Dr Jonathan Broomberg, CEO of Discovery Health, administrator of Discovery Health Medical Scheme which is the country’s biggest private medical scheme, said that while his company has not been consulted individually, it has attended “stakeholder consultation meetings called by the National Department of Health to discuss aspects of the NHI”.

Broomberg added that it was very difficult to say what the role of private medical schemes would be, and whether households could afford to pay for both, “in the absence of greater clarity on the package of benefits that will be covered by the NHI”.

“The general assumption, supported by statements from the Minister of Health and National Department of Health officials, is that the NHI will most likely focus on various elements of primary healthcare services,” Broomberg told Health-e News. “To the extent that this is true, there will remain a very extensive set of services not covered by the NHI, and these will continue to be covered by medical schemes.

“It will also be critical to have much more detail on the nature and level of the contributions that will be required for NHI before determining the impact on these on household’s ability to afford medical scheme cover.”

Middle-class fear

[quote float= right]Roodt verbalised the fear that virtually all middle-class South Africans have about the NHI: that it won’t be able to help them in their hour of need

After economist Dawie Roodt was stabbed and seriously injured by intruders in his Pretoria home recently, he wrote an open letter describing the private healthcare providers that attended to him as “absolutely amazing”.

“The emergency process worked like a dream,” wrote Roodt. “Well-oiled gears, competent hands, kind eyes.

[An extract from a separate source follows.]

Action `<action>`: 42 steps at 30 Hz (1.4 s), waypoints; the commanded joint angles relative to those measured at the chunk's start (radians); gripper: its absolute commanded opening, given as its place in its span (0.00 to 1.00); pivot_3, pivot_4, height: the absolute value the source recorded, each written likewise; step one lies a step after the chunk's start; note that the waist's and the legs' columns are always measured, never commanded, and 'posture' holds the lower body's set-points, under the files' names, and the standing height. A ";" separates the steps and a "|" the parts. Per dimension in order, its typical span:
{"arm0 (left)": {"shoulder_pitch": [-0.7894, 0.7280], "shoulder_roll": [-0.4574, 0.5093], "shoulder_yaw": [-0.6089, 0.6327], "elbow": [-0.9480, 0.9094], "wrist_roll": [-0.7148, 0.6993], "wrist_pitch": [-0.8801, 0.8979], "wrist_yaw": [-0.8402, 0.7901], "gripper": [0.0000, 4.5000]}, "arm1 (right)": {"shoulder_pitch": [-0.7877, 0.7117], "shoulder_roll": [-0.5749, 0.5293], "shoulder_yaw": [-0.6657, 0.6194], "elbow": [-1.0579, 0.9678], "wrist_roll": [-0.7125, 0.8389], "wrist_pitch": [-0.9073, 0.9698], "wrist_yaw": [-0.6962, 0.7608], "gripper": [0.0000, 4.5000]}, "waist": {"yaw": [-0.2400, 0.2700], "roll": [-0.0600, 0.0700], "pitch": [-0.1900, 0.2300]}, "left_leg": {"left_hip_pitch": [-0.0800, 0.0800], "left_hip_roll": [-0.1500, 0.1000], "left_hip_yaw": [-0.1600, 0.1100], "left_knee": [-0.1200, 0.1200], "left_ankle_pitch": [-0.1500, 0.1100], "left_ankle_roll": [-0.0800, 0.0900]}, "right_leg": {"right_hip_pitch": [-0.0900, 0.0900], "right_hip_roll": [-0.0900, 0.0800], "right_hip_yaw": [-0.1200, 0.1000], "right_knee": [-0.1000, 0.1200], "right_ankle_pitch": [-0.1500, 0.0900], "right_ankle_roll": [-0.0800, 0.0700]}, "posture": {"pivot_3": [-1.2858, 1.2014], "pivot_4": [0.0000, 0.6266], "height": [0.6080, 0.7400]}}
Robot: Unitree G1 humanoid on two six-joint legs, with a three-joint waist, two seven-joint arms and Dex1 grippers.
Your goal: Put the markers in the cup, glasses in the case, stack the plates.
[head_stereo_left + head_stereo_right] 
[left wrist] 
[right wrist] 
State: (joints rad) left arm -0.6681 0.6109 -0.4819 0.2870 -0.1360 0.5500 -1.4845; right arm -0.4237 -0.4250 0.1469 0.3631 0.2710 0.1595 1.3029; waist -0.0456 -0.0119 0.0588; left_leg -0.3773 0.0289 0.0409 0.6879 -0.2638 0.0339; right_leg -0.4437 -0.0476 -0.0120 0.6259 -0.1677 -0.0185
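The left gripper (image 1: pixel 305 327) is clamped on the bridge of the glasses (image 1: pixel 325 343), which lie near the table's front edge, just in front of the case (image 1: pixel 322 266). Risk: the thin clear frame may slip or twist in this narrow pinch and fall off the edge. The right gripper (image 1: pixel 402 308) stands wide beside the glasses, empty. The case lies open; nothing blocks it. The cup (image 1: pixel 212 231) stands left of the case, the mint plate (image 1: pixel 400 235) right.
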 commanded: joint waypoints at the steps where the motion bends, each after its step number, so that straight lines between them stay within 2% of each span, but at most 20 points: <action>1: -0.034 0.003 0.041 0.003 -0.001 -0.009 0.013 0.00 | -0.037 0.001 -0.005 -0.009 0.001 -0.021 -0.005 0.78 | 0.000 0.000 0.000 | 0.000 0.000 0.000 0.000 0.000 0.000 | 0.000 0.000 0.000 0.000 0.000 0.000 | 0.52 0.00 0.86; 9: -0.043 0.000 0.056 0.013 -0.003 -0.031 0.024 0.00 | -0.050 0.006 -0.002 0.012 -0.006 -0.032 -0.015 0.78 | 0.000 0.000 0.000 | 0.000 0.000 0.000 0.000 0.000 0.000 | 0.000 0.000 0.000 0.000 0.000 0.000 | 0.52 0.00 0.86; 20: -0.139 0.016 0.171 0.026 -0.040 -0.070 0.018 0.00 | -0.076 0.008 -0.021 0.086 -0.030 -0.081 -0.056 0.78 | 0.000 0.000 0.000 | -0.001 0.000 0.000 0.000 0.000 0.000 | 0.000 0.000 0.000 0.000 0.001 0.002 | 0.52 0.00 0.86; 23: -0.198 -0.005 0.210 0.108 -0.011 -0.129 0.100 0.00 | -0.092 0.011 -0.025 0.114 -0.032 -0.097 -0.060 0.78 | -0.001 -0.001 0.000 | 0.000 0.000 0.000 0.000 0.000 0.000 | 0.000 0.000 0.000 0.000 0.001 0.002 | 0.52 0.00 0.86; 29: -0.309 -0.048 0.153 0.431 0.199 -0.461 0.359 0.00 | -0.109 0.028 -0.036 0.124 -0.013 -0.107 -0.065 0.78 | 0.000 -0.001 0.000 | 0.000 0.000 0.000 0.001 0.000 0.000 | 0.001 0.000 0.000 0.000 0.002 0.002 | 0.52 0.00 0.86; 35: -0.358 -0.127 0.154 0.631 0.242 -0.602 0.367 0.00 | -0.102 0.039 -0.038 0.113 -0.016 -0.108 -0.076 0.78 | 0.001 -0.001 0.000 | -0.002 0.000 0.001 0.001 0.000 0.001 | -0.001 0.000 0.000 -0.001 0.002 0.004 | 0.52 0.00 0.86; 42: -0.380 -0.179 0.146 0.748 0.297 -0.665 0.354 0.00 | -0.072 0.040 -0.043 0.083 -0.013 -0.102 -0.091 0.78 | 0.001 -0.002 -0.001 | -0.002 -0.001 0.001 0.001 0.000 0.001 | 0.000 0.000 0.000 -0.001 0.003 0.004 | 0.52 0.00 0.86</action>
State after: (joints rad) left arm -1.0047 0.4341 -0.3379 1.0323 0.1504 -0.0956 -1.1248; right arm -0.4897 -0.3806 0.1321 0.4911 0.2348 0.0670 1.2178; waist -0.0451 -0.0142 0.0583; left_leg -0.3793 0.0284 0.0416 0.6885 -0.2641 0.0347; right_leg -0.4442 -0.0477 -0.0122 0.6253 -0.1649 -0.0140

I thought to myself, ‘why would any government even think of changing this to the way the state provides medical support? Why don’t they rather change the state’s medical system to what I have experienced?’ I know I do not want to be part of the NHI. I now know it will be just another disaster! Just like Eskom, SAA or PetroSA and so many more.”

Roodt verbalised the fear that virtually all middle-class South Africans have about the NHI: that it won’t be able to help them in their hour of need and, as a result, they or their loved ones could end up dead, disabled or in great pain.

This is the current reality faced by poor South Africans without medical aid. The existence of two parallel health systems – one that offers world-class care to a few and another offers often sub-standard care to many – is an unpalatable and unjust apartheid hangover. If South Africa is to prosper, it needs a healthy population where many more people get access to health resources that are currently privatised.

But it does not mean that Roodt’s fear is unreasonable. If the NHI is to work and get buy-in from the working people who are going to partly bankroll it, it has to offer a better quality of healthcare than the public sector currently does.

Shortly after addressing the portfolio committee, Motsoaledi was admitted to Steve Biko Academic Hospital, a government hospital in Pretoria, suffering from pneumonia. While the Minister always ensures that he gets medical care from government hospitals, the treatment he receives is unlikely to be the same as the Average Thabo.

Currently, the massive shortage of specialists in public health in South Africa means that ordinary patients wait for a long time for treatment, particularly those deemed “non-emergencies”. The wait for a simple tonsillectomy is reported to be an entire year at Steve Biko, for example. The waiting time for orthopaedic procedures is even longer, particularly in rural areas and less well-resourced provinces. Mental health is one of the least resourced areas of public health, and there is also a massive shortage of dentists.

In addition, a Health Facilities Audit was undertaken of every public health facility in the country in 2011/12, and the picture was not pretty, particularly at clinic level.

Motsoaledi once told me that he was more aware of the shortcomings in public health than most journalists because so many people have his cellphone number and call to tell him their horror stories.

Quality control

The Minister has been instrumental in introducing a number of measures to improve the quality of public health since he became health minister. One of the key instruments is a new regulatory body called the Office of Health Standards Compliance (OHSC). The Office was established last year as an independent regulatory body mandated to inspect and certify all the country’s health institutions – public and private.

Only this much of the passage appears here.